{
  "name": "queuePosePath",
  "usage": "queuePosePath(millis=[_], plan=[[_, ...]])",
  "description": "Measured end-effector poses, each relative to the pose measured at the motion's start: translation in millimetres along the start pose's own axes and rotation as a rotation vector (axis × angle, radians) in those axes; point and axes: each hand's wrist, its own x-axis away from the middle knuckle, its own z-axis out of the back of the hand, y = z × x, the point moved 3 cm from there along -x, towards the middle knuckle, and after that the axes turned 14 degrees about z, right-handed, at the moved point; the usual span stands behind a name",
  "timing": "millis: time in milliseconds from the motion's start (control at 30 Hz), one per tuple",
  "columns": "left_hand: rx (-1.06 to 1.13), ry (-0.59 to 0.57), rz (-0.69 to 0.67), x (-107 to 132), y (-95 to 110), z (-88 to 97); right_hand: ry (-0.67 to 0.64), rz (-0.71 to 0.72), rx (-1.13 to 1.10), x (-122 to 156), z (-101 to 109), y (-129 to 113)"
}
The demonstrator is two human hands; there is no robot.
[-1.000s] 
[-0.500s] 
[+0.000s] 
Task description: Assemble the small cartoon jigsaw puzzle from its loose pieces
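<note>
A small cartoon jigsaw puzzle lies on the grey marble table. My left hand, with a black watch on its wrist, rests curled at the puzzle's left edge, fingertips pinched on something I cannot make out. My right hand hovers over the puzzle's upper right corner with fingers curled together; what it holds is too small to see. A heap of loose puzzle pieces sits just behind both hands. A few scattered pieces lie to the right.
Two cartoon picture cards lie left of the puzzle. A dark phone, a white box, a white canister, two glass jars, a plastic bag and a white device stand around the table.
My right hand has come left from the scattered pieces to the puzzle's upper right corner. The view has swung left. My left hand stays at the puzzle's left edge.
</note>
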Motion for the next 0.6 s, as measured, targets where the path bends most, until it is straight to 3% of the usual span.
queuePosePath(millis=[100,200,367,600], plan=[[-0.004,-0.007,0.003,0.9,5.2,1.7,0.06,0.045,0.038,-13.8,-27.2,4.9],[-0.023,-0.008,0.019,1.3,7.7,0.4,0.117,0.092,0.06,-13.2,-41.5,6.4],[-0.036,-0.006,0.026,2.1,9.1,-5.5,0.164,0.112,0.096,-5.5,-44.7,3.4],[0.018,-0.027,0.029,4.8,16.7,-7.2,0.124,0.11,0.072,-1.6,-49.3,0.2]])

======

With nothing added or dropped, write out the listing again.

{
  "name": "queuePosePath",
  "usage": "queuePosePath(millis=[_], plan=[[_, ...]])",
  "description": "Measured end-effector poses, each relative to the pose measured at the motion's start: translation in millimetres along the start pose's own axes and rotation as a rotation vector (axis × angle, radians) in those axes; point and axes: each hand's wrist, its own x-axis away from the middle knuckle, its own z-axis out of the back of the hand, y = z × x, the point moved 3 cm from there along -x, towards the middle knuckle, and after that the axes turned 14 degrees about z, right-handed, at the moved point; the usual span stands behind a name",
  "timing": "millis: time in milliseconds from the motion's start (control at 30 Hz), one per tuple",
  "columns": "left_hand: rx (-1.06 to 1.13), ry (-0.59 to 0.57), rz (-0.69 to 0.67), x (-107 to 132), y (-95 to 110), z (-88 to 97); right_hand: ry (-0.67 to 0.64), rz (-0.71 to 0.72), rx (-1.13 to 1.10), x (-122 to 156), z (-101 to 109), y (-129 to 113)"
}
The demonstrator is two human hands; there is no robot.
[-1.000s] 
[-0.500s] 
[+0.000s] 
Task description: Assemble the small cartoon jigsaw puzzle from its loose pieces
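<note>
A small cartoon jigsaw puzzle lies on the grey marble table. My left hand, with a black watch on its wrist, rests curled at the puzzle's left edge, fingertips pinched on something I cannot make out. My right hand hovers over the puzzle's upper right corner with fingers curled together; what it holds is too small to see. A heap of loose puzzle pieces sits just behind both hands. A few scattered pieces lie to the right.
Two cartoon picture cards lie left of the puzzle. A dark phone, a white box, a white canister, two glass jars, a plastic bag and a white device stand around the table.
My right hand has come left from the scattered pieces to the puzzle's upper right corner. The view has swung left. My left hand stays at the puzzle's left edge.
</note>
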Motion for the next 0.6 s, as measured, targets where the path bends most, until it is straight to 3% of the usual span.
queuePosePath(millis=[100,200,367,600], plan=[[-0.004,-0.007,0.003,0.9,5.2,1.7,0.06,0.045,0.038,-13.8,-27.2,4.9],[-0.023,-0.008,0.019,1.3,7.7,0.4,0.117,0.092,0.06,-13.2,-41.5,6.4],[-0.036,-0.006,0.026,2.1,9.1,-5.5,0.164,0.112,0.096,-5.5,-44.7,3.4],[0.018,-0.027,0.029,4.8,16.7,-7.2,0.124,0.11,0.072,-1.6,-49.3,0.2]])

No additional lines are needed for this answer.